*WORK INSTRUCTIONS*. The whole listing, repeated exactly, is what this task asks for.

*DATA SHOWN*.
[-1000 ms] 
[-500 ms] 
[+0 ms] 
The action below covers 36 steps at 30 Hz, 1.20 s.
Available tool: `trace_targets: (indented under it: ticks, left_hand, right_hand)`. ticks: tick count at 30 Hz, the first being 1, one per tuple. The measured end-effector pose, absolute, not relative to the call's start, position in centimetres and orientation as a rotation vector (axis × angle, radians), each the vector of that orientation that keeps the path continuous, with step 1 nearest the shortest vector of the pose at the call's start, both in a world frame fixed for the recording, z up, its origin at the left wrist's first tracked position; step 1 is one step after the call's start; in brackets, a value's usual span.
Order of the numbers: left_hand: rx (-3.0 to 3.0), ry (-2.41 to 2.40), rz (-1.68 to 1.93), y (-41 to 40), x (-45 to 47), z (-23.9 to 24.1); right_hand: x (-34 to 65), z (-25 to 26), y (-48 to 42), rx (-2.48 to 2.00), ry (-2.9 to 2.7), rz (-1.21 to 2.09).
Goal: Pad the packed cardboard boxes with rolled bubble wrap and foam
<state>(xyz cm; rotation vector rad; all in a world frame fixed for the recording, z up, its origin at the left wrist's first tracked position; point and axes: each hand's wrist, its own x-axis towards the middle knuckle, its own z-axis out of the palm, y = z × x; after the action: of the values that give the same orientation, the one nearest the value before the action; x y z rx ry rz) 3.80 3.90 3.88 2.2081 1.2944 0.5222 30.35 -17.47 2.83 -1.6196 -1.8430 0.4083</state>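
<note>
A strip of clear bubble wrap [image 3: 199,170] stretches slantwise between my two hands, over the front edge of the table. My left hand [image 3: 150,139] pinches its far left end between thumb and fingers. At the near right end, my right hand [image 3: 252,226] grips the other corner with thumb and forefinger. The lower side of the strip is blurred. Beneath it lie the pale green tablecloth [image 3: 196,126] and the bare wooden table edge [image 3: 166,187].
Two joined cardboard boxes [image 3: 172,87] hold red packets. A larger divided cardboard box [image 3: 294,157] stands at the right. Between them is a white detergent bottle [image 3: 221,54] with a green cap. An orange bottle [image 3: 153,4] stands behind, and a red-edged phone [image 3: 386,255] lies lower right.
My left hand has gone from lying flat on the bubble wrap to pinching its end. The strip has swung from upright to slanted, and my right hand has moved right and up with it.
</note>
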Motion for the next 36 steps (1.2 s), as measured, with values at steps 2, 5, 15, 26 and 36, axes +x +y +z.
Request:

*ANSWER FOR THIS EXERCISE*.
[-1000 ms] 
[-500 ms] 
[+0 ms] 
The action below covers 36 steps at 30 Hz, 1.20 s.
Available tool: `trace_targets: (indented under it: ticks, left_hand, right_hand)`. ticks: tick count at 30 Hz, the first being 1, one per tuple. The measured end-effector pose, absolute, not relative to the call's start, position in centimetres and orientation as a rotation vector (axis × angle, radians), each the vector of that orientation that keeps the path continuous, with step 1 nearest the shortest vector of the pose at the call's start, both in a world frame fixed for the recording, z up, its origin at the left wrist's first tracked position; step 1 is one step after the call's start; in brackets, a value's usual span.
Order of the numbers: left_hand: rx (-3.0 to 3.0), ry (-2.41 to 2.40), rz (-1.68 to 1.93), y (-41 to 40), x (-45 to 47), z (-23.9 to 24.1); right_hand: x (-34 to 65), z (-25 to 26), y (-48 to 42), rx (-2.48 to 2.00), ry (-2.9 to 2.7), rz (-1.21 to 2.09).
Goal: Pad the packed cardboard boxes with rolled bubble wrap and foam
<state>(xyz cm; rotation vector rad; all in a world frame fixed for the recording, z up, its origin at the left wrist's first tracked position; point and axes: each hand's wrist, its own x-axis towards the middle knuckle, its own z-axis out of the palm, y = z × x; after the action: of the values that give the same orientation, the one nearest the value before the action; x y z rx ry rz) 3.80 3.90 3.88 2.2081 1.2944 0.5222 30.35 -17.47 2.83 -1.6196 -1.8430 0.4083</state>
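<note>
A strip of clear bubble wrap [image 3: 199,170] stretches slantwise between my two hands, over the front edge of the table. My left hand [image 3: 150,139] pinches its far left end between thumb and fingers. At the near right end, my right hand [image 3: 252,226] grips the other corner with thumb and forefinger. The lower side of the strip is blurred. Beneath it lie the pale green tablecloth [image 3: 196,126] and the bare wooden table edge [image 3: 166,187].
Two joined cardboard boxes [image 3: 172,87] hold red packets. A larger divided cardboard box [image 3: 294,157] stands at the right. Between them is a white detergent bottle [image 3: 221,54] with a green cap. An orange bottle [image 3: 153,4] stands behind, and a red-edged phone [image 3: 386,255] lies lower right.
My left hand has gone from lying flat on the bubble wrap to pinching its end. The strip has swung from upright to slanted, and my right hand has moved right and up with it.
</note>
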Motion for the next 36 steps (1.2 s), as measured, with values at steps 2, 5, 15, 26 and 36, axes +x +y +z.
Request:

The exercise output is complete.